Left: BRASSAÏ, Sense títol. Graffiti. Sèrie II: “Langage du mur”, c. 1930. Museu d’Art Contemporani de Barcelona. ART © ESTATE BRASSAÏ-RMN. Right: Jasper Johns, Target with Four Faces, 1955. The Museum of Modern Art, New York. Image © The Museum of Modern Art/Licensed by SCALA / Art Resource, NY. Art © 2021 Jasper Johns / Licensed by VAGA at Artists Rights Society (ARS), NY
Furthermore, utilizing a discarded window as his support, Basquiat alludes to the art historical implications of an artwork as a window, a lens through which to interpret the world. Red Kings invites the viewer to consider the canonical ways in which a painting can function as a portal, as an (invented) vantage point which captures and crystallizes our human experience. In using the window as his vehicle for creation, painting over its transparent glass with opaque red paint, Basquiat asserts its alternative function as a palimpsest, a leger of a shared history.
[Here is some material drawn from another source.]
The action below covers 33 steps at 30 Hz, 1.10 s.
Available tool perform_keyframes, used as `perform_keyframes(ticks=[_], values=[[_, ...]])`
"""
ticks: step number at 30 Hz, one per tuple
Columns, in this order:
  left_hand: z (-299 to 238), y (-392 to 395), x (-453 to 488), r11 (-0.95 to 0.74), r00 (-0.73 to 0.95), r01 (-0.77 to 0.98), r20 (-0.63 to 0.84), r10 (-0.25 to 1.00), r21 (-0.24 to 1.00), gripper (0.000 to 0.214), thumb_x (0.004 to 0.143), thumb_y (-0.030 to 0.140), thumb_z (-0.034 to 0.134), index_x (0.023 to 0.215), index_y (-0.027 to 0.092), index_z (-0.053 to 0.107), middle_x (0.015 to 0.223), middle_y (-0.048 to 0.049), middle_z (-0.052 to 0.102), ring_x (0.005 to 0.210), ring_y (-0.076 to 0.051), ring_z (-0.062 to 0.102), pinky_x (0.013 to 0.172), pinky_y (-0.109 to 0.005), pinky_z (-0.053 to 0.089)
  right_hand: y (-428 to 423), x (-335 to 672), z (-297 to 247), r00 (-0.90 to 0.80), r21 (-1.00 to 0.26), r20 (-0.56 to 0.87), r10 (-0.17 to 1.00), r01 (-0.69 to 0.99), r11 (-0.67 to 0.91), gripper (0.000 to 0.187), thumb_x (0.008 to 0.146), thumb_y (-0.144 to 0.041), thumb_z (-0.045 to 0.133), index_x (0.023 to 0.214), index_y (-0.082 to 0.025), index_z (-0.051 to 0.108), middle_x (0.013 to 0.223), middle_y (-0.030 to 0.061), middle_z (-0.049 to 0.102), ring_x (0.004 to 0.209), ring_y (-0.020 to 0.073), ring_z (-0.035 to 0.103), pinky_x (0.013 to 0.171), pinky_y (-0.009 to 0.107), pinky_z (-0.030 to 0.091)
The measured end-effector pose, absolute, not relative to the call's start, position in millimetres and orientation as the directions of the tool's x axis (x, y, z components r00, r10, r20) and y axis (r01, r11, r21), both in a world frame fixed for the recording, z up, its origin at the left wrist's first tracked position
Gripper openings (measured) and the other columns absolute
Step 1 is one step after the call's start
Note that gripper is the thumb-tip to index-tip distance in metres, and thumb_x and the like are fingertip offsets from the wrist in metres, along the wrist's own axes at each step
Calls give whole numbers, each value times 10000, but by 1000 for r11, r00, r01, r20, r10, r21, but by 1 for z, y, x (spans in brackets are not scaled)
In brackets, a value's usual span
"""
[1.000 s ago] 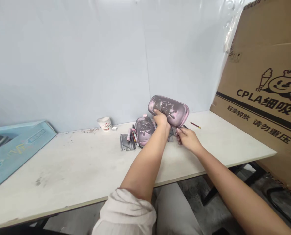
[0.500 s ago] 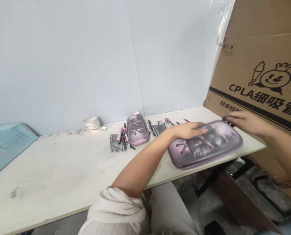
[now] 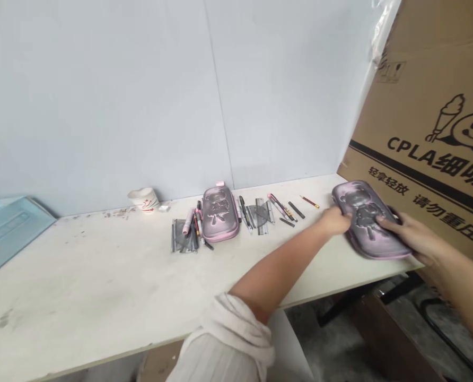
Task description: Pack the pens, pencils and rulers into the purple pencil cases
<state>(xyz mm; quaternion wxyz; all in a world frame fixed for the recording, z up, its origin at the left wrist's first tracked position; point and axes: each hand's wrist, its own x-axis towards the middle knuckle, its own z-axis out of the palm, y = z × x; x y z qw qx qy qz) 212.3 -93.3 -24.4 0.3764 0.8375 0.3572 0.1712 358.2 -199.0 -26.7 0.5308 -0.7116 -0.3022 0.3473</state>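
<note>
A grey-and-pink pencil case point(image 3: 374, 241) with an embossed bear-like figure is between my two hands at the right end of the table, tilted. My left hand point(image 3: 335, 220) is closed at its left edge, with the fingertips partly hidden. On the opposite side, my right hand point(image 3: 413, 236) grips the edge with its thumb on the lid and the other fingers out of sight beneath. A second, similar pencil case point(image 3: 221, 220) lies near the wall. Beside that one are pens and markers point(image 3: 195, 228) and a clear set of rulers point(image 3: 260, 211).
A pencil point(image 3: 309, 201) and several pens point(image 3: 282, 206) lie toward the right back. A paper cup point(image 3: 143, 200) stands by the wall, near small debris. At the far left is a light-blue flat item point(image 3: 9, 228). A big cardboard box point(image 3: 427, 132) rises beyond the table's right end.
The held case has turned from lying crosswise to pointing away from me and moved right. My left hand went from its top to its left edge; my right hand now grips its right side.
</note>
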Motion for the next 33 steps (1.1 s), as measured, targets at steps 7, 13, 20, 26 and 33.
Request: perform_keyframes(ticks=[7,13,20,26,33], values=[[7,12,100,-427,385,760,190,903,490,429,843,334,414,1216,130,476,1239,-166,495,1125,-247,515,961,-355,388,-134,404,-41,578,-919,-238,781,126,-374,393,727,-367,646,1075,-200,576,1119,146,630,789,184,641,694,260,495],[23,71,-1,-132,62,960,274,960,246,400,816,310,430,1173,134,473,1185,-216,481,1157,-351,449,920,-485,362,-67,366,-28,434,-737,-68,898,586,-338,474,753,-466,584,1115,-160,576,1116,155,623,933,247,609,825,366,462],[12,93,-22,-104,94,992,121,988,75,489,811,376,427,1207,90,417,1133,-252,539,1074,-350,526,864,-454,398,-29,218,-16,-27,-244,352,936,962,120,355,853,-337,424,1101,-132,573,1100,157,585,1073,270,489,917,403,373],[-1,88,-8,-338,338,941,6,941,27,387,829,347,404,1138,151,530,1193,-192,563,1125,-337,486,925,-494,332,-21,106,-18,-406,-157,129,905,892,423,535,763,-367,519,1236,-129,441,1170,157,530,1108,284,443,919,430,346],[-2,80,-23,-488,490,872,-52,870,45,246,801,233,473,996,162,605,1117,-158,618,1114,-299,490,966,-479,298,-29,79,-25,-331,46,151,932,944,327,383,797,-289,459,1155,-166,523,1077,172,565,1066,311,460,909,482,296]])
Conceiving the two crowned figures as a self-portrait of Basquiat alongside his legendary predecessor, Picasso, the window further as a portal between art history’s past and present. The symbols comprising Basquiat’s vernacular are enigmatic and searing, immediate and simple, yet bold and forceful. Red Kings is a masterful exemplar of Basquiat’s engagement with art historical precedents and allusions, referential to the history of the memento mori, Renaissance portraiture, and even Johns and Rauschenberg’s experimentations with materiality. A paragon of the defining moment in Basquiat’s artistic development, in which he transitioned from the city streets as SAMO to the studio as Basquiat, Red Kings is an evocative and vital self-portrait, a harbinger of the artist’s canonical import.